#### Exercise aim
A faithful copy of the listing below is needed, with its pictures left out.

--- Listed entries ---

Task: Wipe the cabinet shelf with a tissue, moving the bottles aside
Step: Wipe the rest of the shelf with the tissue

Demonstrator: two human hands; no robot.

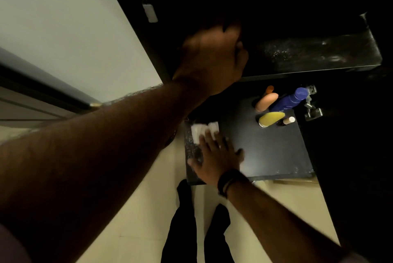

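Observation:
A white tissue (202, 132) lies on the dark lower cabinet shelf (270, 150) near its left front corner. My right hand (214, 156) presses flat on the tissue, fingers spread, a dark band on the wrist. At the shelf's back right stand several bottles: an orange one (266, 102), a blue one (289, 100), a yellow one (271, 119) and a small white-capped one (288, 120). My left hand (212, 58) rests higher up on the dusty upper shelf's (319, 54) left front edge; its fingers curl over it.
A pale cabinet door (63, 28) stands open at the left. A metal hinge (311, 105) sits on the right wall beside the bottles. Below lie beige floor tiles (148, 209) and my dark trouser legs (182, 220).

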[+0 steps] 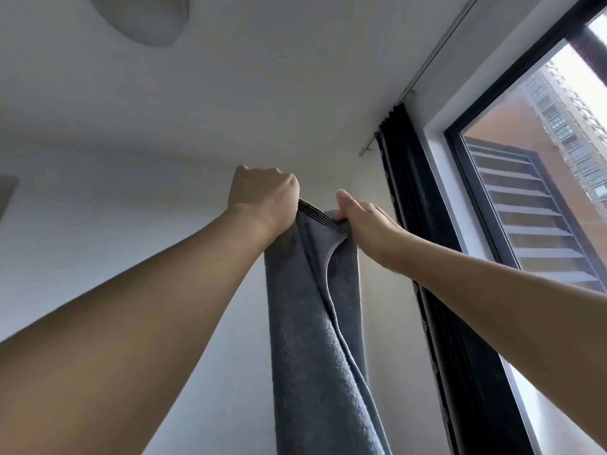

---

#### Your solution
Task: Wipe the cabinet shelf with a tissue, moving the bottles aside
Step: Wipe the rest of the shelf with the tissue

Demonstrator: two human hands; no robot.


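Observation:
A white tissue (202, 132) lies on the dark lower cabinet shelf (270, 150) near its left front corner. My right hand (214, 156) presses flat on the tissue, fingers spread, a dark band on the wrist. At the shelf's back right stand several bottles: an orange one (266, 102), a blue one (289, 100), a yellow one (271, 119) and a small white-capped one (288, 120). My left hand (212, 58) rests higher up on the dusty upper shelf's (319, 54) left front edge; its fingers curl over it.
A pale cabinet door (63, 28) stands open at the left. A metal hinge (311, 105) sits on the right wall beside the bottles. Below lie beige floor tiles (148, 209) and my dark trouser legs (182, 220).
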
[+0 steps] 

The answer requires no additions.